[Collected material]
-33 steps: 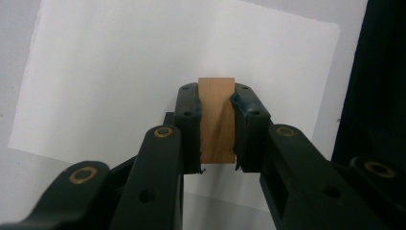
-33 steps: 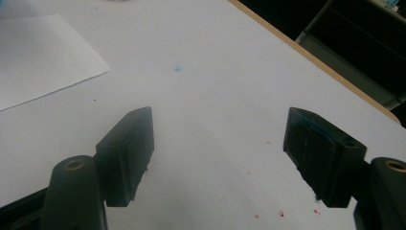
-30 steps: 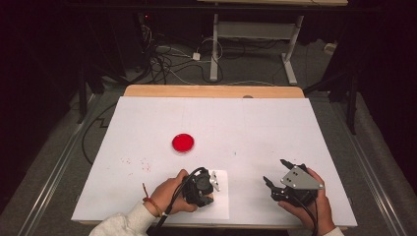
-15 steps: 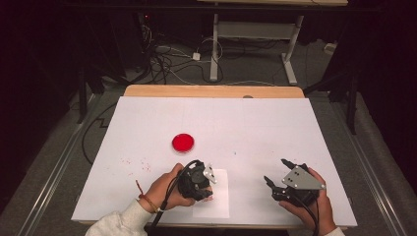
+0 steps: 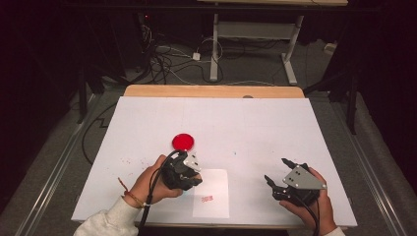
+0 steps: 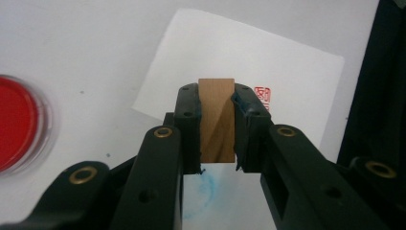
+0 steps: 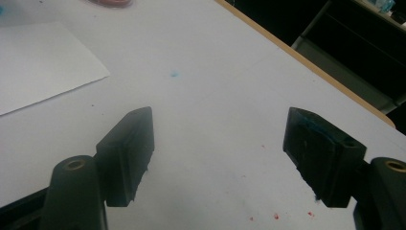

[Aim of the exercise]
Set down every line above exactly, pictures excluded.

[Your solution]
-33 steps: 
-33 steps: 
-30 steps: 
-15 steps: 
+0 steps: 
+0 steps: 
+0 steps: 

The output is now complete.